--- Input data ---
* * *

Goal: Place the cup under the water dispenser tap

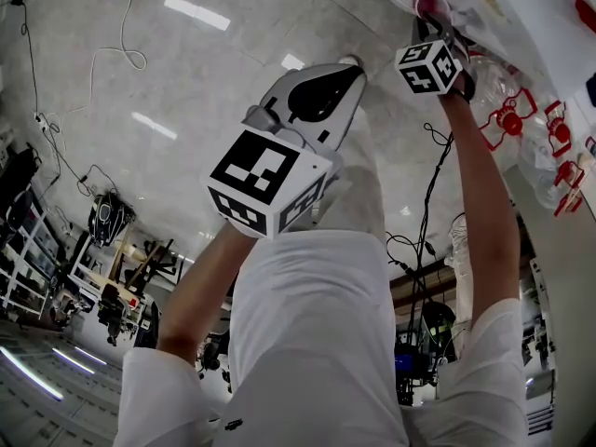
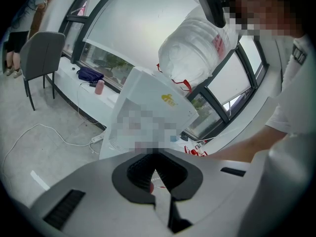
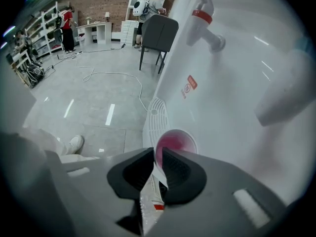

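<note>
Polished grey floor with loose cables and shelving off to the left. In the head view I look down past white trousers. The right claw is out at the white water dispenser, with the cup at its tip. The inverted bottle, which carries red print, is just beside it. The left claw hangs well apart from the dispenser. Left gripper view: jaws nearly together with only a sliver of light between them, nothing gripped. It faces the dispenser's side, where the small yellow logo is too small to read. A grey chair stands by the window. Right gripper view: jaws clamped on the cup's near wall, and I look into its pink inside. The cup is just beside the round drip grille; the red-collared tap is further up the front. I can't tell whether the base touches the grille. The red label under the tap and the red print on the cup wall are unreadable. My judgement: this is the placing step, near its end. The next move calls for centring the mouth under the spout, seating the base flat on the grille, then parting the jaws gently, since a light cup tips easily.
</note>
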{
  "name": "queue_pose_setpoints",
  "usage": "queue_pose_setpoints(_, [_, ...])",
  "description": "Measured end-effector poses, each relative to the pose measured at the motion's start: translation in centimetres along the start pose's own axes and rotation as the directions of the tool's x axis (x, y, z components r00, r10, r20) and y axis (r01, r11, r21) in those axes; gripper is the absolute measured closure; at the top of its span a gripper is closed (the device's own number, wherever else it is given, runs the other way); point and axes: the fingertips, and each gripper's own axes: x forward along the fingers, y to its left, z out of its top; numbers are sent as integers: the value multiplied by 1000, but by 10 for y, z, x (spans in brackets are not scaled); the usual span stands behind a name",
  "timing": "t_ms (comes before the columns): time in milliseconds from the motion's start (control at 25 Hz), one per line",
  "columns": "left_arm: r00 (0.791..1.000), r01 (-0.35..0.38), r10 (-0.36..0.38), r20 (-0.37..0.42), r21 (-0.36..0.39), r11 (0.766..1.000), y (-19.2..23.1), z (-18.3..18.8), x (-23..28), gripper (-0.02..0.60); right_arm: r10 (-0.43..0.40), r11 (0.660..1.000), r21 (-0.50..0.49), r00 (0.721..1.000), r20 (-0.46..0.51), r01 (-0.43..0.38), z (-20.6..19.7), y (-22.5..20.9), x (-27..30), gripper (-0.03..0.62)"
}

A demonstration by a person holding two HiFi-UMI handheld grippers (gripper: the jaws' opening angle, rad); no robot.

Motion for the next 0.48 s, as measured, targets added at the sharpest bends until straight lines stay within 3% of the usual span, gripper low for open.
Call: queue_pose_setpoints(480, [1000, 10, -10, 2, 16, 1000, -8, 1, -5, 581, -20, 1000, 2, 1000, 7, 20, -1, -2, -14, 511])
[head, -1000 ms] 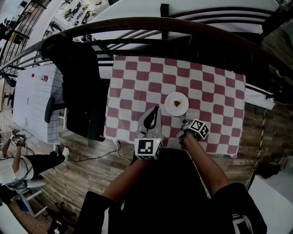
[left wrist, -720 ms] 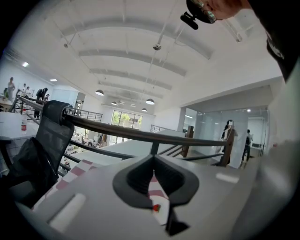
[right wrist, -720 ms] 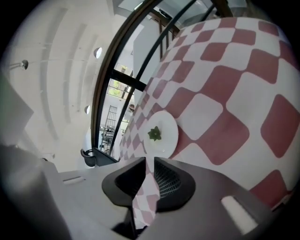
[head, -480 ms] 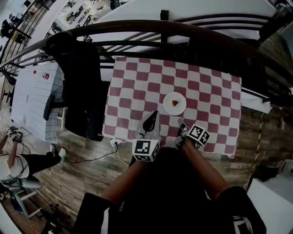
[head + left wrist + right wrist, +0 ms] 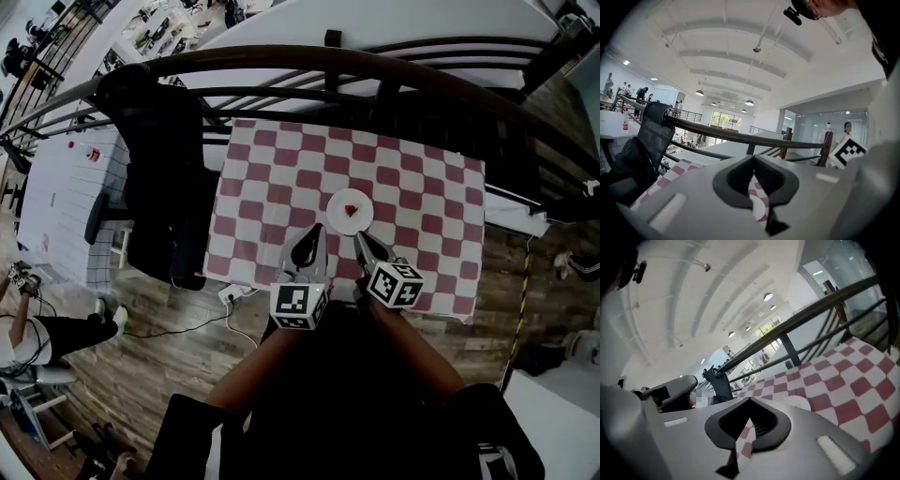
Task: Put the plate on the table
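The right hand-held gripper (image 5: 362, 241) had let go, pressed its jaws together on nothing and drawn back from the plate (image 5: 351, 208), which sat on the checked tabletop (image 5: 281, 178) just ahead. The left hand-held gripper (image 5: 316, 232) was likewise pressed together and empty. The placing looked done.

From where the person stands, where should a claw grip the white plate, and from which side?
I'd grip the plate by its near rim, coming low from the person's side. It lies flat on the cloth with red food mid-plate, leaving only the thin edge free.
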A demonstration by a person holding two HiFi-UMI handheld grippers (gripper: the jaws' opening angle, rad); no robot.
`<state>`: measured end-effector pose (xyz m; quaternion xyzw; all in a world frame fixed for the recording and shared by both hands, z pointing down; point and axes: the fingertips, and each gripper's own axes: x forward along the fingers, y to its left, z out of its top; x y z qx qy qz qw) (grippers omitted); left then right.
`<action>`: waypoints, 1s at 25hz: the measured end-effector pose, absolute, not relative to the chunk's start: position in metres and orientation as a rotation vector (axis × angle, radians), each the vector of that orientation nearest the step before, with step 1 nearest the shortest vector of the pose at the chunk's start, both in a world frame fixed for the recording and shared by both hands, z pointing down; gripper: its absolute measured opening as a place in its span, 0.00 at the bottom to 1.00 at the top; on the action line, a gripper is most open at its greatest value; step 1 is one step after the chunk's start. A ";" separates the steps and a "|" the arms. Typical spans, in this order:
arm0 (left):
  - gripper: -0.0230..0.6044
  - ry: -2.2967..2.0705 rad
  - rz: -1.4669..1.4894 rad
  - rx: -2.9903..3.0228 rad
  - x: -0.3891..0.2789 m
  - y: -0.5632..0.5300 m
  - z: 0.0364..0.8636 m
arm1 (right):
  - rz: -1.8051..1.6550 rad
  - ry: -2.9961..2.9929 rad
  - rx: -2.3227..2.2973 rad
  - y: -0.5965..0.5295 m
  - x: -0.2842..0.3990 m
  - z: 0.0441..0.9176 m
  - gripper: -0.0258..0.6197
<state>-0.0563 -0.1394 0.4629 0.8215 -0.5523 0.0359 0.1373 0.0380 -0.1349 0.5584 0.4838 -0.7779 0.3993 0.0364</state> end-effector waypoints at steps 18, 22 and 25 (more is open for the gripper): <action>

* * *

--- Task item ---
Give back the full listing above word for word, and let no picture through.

--- Task result ---
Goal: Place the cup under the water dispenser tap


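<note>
Polished grey floor with loose cables and shelving off to the left. In the head view I look down past white trousers. The right claw is out at the white water dispenser, with the cup at its tip. The inverted bottle, which carries red print, is just beside it. The left claw hangs well apart from the dispenser. Left gripper view: jaws nearly together with only a sliver of light between them, nothing gripped. It faces the dispenser's side, where the small yellow logo is too small to read. A grey chair stands by the window. Right gripper view: jaws clamped on the cup's near wall, and I look into its pink inside. The cup is just beside the round drip grille; the red-collared tap is further up the front. I can't tell whether the base touches the grille. The red label under the tap and the red print on the cup wall are unreadable. My judgement: this is the placing step, near its end. The next move calls for centring the mouth under the spout, seating the base flat on the grille, then parting the jaws gently, since a light cup tips easily.
</note>
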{
  "name": "queue_pose_setpoints",
  "usage": "queue_pose_setpoints(_, [_, ...])",
  "description": "Measured end-effector poses, each relative to the pose measured at the motion's start: translation in centimetres along the start pose's own axes and rotation as the directions of the tool's x axis (x, y, z components r00, r10, r20) and y axis (r01, r11, r21) in those axes; gripper is the absolute measured closure; at the top of its span a gripper is closed (the device's own number, wherever else it is given, runs the other way); point and axes: the fingertips, and each gripper's own axes: x forward along the fingers, y to its left, z out of its top; numbers are sent as integers: the value multiplied by 1000, but by 10 for y, z, x (spans in brackets are not scaled); the usual span stands behind a name",
  "timing": "t_ms (comes before the columns): time in milliseconds from the motion's start (control at 25 Hz), one per line",
  "columns": "left_arm: r00 (0.791..1.000), r01 (-0.35..0.38), r10 (-0.36..0.38), r20 (-0.37..0.42), r21 (-0.36..0.39), r11 (0.766..1.000), y (-19.2..23.1), z (-18.3..18.8), x (-23..28), gripper (-0.02..0.60); right_arm: r10 (-0.43..0.40), r11 (0.660..1.000), r21 (-0.50..0.49), r00 (0.721..1.000), r20 (-0.46..0.51), r01 (-0.43..0.38), z (-20.6..19.7), y (-22.5..20.9), x (-27..30), gripper (-0.03..0.62)"
}

A demonstration by a person holding two HiFi-UMI handheld grippers (gripper: the jaws' opening angle, rad); no robot.

Motion for the next 0.48 s, as measured, targets added at the sharpest bends until straight lines stay within 3% of the usual span, gripper low for open.
Call: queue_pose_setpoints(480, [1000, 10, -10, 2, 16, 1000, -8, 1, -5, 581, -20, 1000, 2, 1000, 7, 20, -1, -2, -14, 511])
[head, -1000 ms] 
[left wrist, -720 ms] 
[right wrist, -720 ms] 
[head, -480 ms] 
[head + left wrist + right wrist, +0 ms] 
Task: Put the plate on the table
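The right hand-held gripper (image 5: 362, 241) had let go, pressed its jaws together on nothing and drawn back from the plate (image 5: 351, 208), which sat on the checked tabletop (image 5: 281, 178) just ahead. The left hand-held gripper (image 5: 316, 232) was likewise pressed together and empty. The placing looked done.

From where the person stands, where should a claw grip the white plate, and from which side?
I'd grip the plate by its near rim, coming low from the person's side. It lies flat on the cloth with red food mid-plate, leaving only the thin edge free.
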A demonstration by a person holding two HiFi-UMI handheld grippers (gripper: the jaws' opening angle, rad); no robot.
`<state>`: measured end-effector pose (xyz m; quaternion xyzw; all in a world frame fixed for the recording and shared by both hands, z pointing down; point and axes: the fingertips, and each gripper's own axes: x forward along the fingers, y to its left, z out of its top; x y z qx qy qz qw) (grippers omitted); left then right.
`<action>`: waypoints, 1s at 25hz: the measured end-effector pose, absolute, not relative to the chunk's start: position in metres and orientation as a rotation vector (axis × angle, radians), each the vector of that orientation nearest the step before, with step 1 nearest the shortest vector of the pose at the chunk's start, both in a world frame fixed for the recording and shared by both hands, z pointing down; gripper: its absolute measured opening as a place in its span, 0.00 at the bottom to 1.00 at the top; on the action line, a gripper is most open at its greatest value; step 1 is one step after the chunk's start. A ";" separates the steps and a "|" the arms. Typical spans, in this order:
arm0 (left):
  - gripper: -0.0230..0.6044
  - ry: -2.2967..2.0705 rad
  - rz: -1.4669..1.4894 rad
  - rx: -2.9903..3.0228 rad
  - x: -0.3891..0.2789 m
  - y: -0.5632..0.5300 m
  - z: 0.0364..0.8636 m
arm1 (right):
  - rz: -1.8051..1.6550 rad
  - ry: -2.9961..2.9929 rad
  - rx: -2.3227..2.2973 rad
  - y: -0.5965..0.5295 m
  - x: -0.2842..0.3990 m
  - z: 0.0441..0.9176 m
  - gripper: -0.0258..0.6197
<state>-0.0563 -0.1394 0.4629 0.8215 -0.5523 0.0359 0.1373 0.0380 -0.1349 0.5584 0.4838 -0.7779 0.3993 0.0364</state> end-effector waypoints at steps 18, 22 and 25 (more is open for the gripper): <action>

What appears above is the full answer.